Plaintiff alleges that Dr. Kennedy showed a deliberate indifference to a serious medical need
concerning dental care and pain treatment he received in June and July of 2015. (See ECF No.
21 at 2.) Plaintiff claims to have experienced “extreme aching in his lower right jaw” beginning
on May 26, 2015. (ECF No. 2 at ¶ 10.) “Plaintiff sought and received medical treatment from
MOCC’s dental clinic on multiple occasions, but he contends that [Dr.] Kennedy should have
prescribed him medication that was more effective.” (ECF No. 21 at 2 (citing ECF No. 2 at ¶¶
37–40, 46–47, 56–58).) While Dr. Kennedy eventually extracted three of Plaintiff’s teeth over
the course of his examinations to alleviate his pain, Plaintiff alleges that his extreme pain
continued for an entire month. (ECF No. 2 at ¶ 73.) The facts of this case are more fully
described in the PF&R.3 (See ECF No. 55 at 1–4.)
On November 14, 2017, Dr. Kennedy filed her Motion for Summary Judgment. (ECF
No. 45.) Plaintiff filed his response to the motion on December 5, 2017, (ECF No. 48), and Dr.
Kennedy replied on December 19, 2017, (ECF No. 49). Magistrate Judge Tinsley filed the
PF&R on May 2, 2018, (ECF No. 55), and Plaintiff filed his Objection on July 10, 2018, in
which he challenges the PF&R’s recommendation that this Court grant the Motion for Summary
Judgment, (ECF No. 59). As such, the PF&R, the Objection, and the Motion for Summary
Judgment are fully briefed and ripe for adjudication.
3
While the PF&R describes the statement of facts as undisputed, a portion of the Objection argues that there are
disputes of material facts, including Dr. Kennedy’s motive in her treatment of Plaintiff. (See ECF No. 59 at 5.)
Nevertheless, the Court incorporates the facts as described in the PF&R because it agrees, as described more fully
below, that based on the evidence presented, Magistrate Judge Tinsley’s statement of facts is undisputed.
2
II. LEGAL STANDARD
A. Standard for Review of the PF&R
Pursuant to Rule 72 of the Federal Rules of Civil Procedure, the Court “must determine
de novo any part of the magistrate judge’s disposition that has been properly objected to.” Fed.

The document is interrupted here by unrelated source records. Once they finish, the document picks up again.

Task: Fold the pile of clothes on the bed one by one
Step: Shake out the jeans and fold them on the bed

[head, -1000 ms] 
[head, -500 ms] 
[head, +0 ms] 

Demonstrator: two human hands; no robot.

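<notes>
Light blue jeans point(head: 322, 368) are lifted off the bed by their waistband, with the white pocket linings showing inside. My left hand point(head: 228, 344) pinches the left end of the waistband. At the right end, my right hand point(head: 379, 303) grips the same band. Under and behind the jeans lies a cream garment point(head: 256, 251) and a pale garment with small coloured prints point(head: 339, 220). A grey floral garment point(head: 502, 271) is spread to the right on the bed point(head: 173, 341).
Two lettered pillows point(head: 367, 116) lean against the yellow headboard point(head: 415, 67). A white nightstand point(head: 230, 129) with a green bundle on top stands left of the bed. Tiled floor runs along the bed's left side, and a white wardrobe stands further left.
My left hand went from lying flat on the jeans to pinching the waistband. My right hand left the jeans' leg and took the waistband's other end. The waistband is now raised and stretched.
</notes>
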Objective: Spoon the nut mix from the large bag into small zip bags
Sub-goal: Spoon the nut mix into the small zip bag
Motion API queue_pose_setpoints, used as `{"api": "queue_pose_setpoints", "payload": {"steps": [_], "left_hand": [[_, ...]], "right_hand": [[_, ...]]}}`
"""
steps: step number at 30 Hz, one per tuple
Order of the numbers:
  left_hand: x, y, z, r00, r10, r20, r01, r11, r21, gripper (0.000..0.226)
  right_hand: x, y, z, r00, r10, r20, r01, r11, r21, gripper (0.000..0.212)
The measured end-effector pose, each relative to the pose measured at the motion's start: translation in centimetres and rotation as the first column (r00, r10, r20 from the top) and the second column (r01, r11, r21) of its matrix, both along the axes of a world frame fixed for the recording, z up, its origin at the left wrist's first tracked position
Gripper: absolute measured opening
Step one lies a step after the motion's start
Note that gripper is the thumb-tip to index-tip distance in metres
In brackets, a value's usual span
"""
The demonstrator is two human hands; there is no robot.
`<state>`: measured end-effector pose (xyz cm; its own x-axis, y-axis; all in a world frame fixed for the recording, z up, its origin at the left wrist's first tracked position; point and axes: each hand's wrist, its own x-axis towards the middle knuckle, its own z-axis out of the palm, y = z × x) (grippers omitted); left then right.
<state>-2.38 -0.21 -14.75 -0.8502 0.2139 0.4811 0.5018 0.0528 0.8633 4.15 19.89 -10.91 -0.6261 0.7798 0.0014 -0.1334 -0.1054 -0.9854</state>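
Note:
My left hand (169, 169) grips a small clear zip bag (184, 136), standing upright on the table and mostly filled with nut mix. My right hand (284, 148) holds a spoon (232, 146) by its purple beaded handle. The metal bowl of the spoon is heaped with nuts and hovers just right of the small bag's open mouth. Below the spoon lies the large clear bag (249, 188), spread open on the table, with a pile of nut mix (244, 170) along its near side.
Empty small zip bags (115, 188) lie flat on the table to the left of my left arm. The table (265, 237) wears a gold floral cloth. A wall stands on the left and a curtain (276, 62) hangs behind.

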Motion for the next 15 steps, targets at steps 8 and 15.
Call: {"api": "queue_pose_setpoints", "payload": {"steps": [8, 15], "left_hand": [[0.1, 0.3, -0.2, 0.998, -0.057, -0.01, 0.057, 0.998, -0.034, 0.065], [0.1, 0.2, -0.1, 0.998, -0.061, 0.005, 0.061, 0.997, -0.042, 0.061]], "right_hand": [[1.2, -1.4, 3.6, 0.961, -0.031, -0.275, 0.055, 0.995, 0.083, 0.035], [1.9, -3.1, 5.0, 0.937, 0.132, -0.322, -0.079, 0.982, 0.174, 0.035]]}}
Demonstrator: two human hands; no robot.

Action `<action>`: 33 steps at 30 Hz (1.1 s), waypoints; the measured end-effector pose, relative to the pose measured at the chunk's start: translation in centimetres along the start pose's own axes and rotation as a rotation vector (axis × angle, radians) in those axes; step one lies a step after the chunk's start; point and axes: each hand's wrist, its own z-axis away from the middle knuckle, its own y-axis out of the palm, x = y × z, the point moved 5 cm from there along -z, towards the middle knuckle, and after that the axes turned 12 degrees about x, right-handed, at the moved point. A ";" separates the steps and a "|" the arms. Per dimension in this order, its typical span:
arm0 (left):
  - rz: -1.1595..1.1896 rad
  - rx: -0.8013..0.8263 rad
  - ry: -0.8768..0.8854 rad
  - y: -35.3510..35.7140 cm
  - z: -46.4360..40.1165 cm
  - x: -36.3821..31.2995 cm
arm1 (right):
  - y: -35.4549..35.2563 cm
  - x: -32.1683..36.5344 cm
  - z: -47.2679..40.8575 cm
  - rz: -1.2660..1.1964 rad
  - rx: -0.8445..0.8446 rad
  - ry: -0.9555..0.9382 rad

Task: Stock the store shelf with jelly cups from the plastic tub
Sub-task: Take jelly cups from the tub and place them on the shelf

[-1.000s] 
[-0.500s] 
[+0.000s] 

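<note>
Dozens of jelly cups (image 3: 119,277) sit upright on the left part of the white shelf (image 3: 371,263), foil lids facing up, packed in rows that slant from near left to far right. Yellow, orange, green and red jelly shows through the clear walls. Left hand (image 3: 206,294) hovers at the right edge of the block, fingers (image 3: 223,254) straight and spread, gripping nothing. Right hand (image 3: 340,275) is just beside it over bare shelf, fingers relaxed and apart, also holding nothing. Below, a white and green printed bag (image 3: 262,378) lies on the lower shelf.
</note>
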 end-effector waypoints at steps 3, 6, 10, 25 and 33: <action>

R. Civ. P. 72(b)(3). The Court is not required to review, under a de novo or any other standard,
the factual or legal conclusions of the magistrate judge as to those portions of the findings or
recommendations to which no objections are addressed. Thomas v. Arn, 474 U.S. 140, 150
(1985). In addition, this Court need not conduct a de novo review when a party “makes general
and conclusory objections that do not direct the Court to a specific error in the magistrate’s
proposed findings and recommendations.” Orpiano v. Johnson, 687 F.2d 44, 47 (4th Cir. 1982)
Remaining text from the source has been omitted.